Bruno Bonduelle (1933-2022): entrepreneur, auteur et adversaire des frontières nationales
Bruno Bonduelle, l’une des figures les plus iconiques du nord de la France, est décédé à Marcq-en-Barœul en septembre 2022. Portrait d’un entrepreneur, auteur prolifique, visionnaire, lanceur de ponts entre les régions frontalières, s’exprimant toujours sans détours et avec la passion d’un grand intellectuel.
Une rencontre avec Bruno Bonduelle ne pouvait laisser personne indifférent. Il possédait un mélange en apparence contradictoire de charisme et de simplicité. Forte personnalité aux positions tranchées et surtout solidement étayées, il ne capitulait devant personne et allait toujours droit au but. Toujours sur la brèche, dynamique, doté d’un grand sens critique mais aussi de la dose d’humour nécessaire. Aller au fond des choses et pratiquer la nuance étaient les caractéristiques de sa pensée unique. Un carnet de notes toujours à portée de main, pour classer ses pensées ou confier les idées des autres à la page blanche.
Bruno Bonduelle était né le 3 août 1933 à Renescure, dans les environs de Saint-Omer. Il a étudié à Paris et aux États-Unis et, de 1985 à 1994, il a dirigé l’entreprise familiale dont il a fait un acteur mondial.
Après sa carrière active, il s’est consacré principalement à la société civile de sa région. Il a cumulé différents mandats.
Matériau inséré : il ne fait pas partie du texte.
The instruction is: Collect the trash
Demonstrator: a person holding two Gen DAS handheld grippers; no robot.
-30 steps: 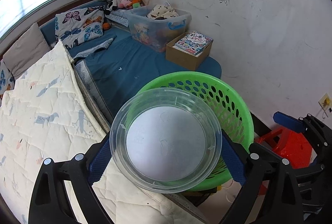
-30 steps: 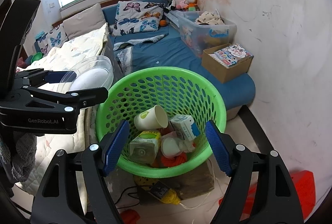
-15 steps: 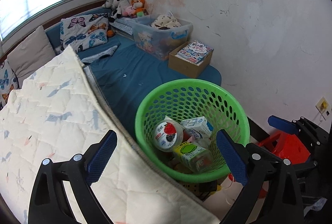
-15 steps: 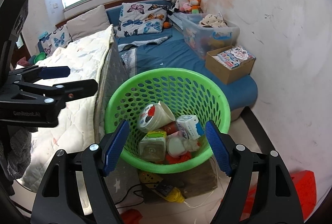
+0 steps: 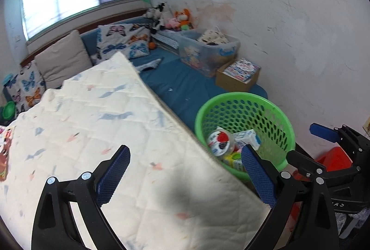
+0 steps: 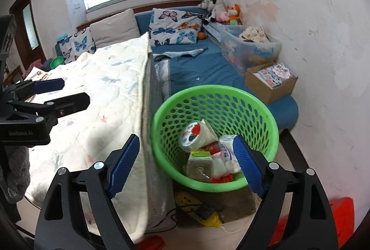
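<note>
A green plastic basket (image 5: 245, 97) (image 6: 215, 90) stands on the floor between the bed and the wall. It holds a clear cup with a strawberry lid (image 5: 218, 141) (image 6: 196, 132), a white carton (image 5: 248, 137), a green-topped carton (image 6: 198, 162) and other trash. My left gripper (image 5: 185, 157) (image 6: 67, 92) is open and empty over the cream quilt, left of the basket. My right gripper (image 6: 186, 143) (image 5: 307, 143) hovers in front of the basket. Its jaws are opening and nothing is pressed between them.
The cream quilt (image 5: 104, 122) lies over the bed's near edge beside the basket. A clear storage bin (image 6: 249, 46) and a cardboard box of books (image 6: 270, 81) sit on the blue mattress (image 6: 196, 67). A yellow power strip (image 6: 196, 206) and a red stool (image 6: 342, 222) are on the floor.
My left gripper let go of the clear lidded cup, which now lies in the basket, and moved away left over the quilt. The right gripper's jaws have widened.
</note>
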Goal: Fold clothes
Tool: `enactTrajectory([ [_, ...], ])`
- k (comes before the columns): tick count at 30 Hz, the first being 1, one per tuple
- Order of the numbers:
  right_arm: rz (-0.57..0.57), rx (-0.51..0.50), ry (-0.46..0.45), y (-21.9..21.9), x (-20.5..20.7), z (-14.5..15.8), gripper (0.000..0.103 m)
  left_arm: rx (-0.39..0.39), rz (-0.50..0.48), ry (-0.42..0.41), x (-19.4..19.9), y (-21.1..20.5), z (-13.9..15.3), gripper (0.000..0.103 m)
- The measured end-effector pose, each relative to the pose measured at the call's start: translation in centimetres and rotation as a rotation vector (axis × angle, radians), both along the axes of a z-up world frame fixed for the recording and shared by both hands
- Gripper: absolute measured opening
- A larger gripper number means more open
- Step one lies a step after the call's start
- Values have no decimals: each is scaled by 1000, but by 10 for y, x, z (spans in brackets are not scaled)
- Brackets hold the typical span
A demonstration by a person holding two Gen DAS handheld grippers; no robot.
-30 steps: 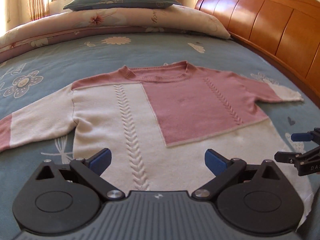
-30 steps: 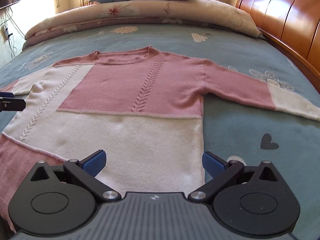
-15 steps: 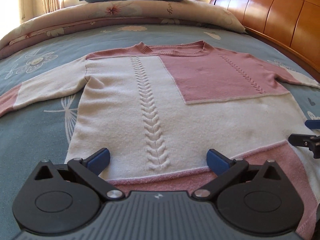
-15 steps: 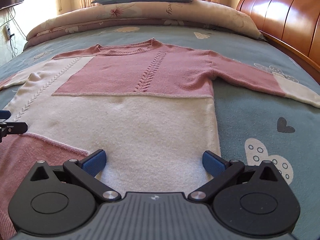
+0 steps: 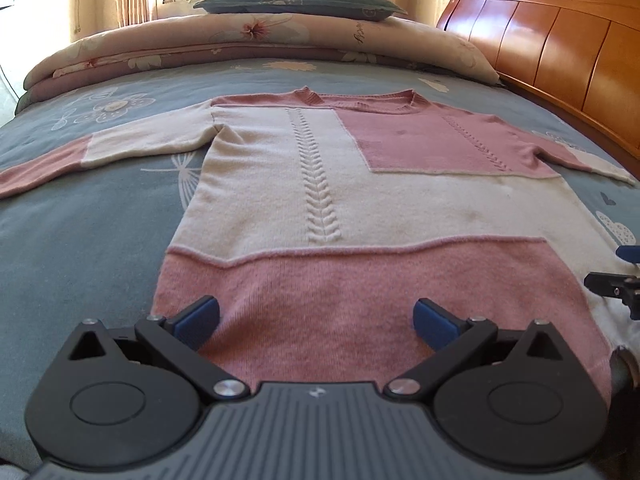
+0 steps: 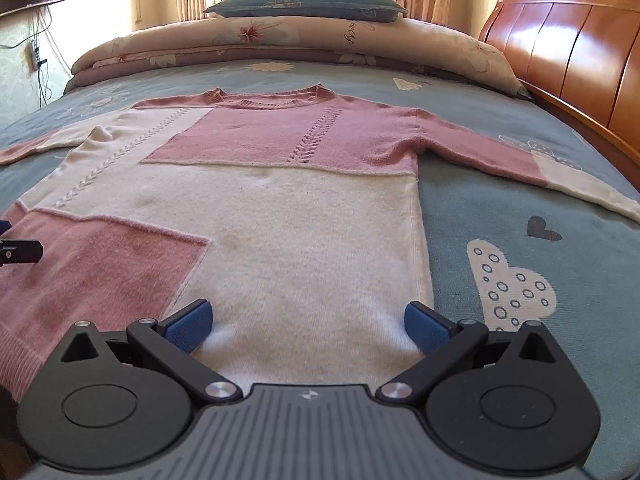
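Observation:
A pink and cream knit sweater (image 5: pixel 360 208) lies flat on the bed, front up, both sleeves spread, collar toward the pillows. My left gripper (image 5: pixel 316 320) is open above the pink hem band at the sweater's lower left, nothing between its blue pads. In the right wrist view the same sweater (image 6: pixel 280 216) fills the middle. My right gripper (image 6: pixel 306 322) is open over the cream lower right part near the hem, holding nothing. The right gripper's tip (image 5: pixel 616 284) shows at the right edge of the left view, and the left gripper's tip (image 6: pixel 20 250) at the left edge of the right view.
A blue-grey floral bedspread (image 5: pixel 80 232) covers the bed. A rolled quilt (image 6: pixel 280 40) and a dark pillow (image 6: pixel 304 2) lie at the far end. A wooden headboard (image 5: pixel 560 48) runs along the right side. A wall cable (image 6: pixel 38 64) hangs at the left.
Both grippers have drawn back toward the hem, so the pink bottom band has come into view. Both stay open and the sweater has not moved.

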State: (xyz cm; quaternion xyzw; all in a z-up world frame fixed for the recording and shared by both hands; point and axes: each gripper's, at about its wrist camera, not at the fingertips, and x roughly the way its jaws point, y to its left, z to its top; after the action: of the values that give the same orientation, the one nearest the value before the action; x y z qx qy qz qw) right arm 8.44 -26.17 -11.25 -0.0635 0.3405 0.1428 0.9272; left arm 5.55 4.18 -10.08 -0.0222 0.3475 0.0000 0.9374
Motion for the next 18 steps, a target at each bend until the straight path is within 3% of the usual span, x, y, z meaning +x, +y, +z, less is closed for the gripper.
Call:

Fondateur et président du groupe de réflexion Comité Grand Lille (1993-2005), président de la Chambre de commerce international Lille métropole, il a été le porte-parole de toute une génération
Entrepreneur par excellence
Bruno Bonduelle, communément et respectueusement appelé Monsieur Bruno, était avant tout un entrepreneur visionnaire qui a su propulser son groupe d’entreprises familial vers des sphères toujours plus élevées. Il a commencé sa carrière dans une autre société du nord de la France (la papeterie Dalle). En 1984, il a pris la direction du groupe Bonduelle –spécialiste des légumes en conserve et surgelés– dont il a fait un acteur mondial dans les années 1980 et 1990.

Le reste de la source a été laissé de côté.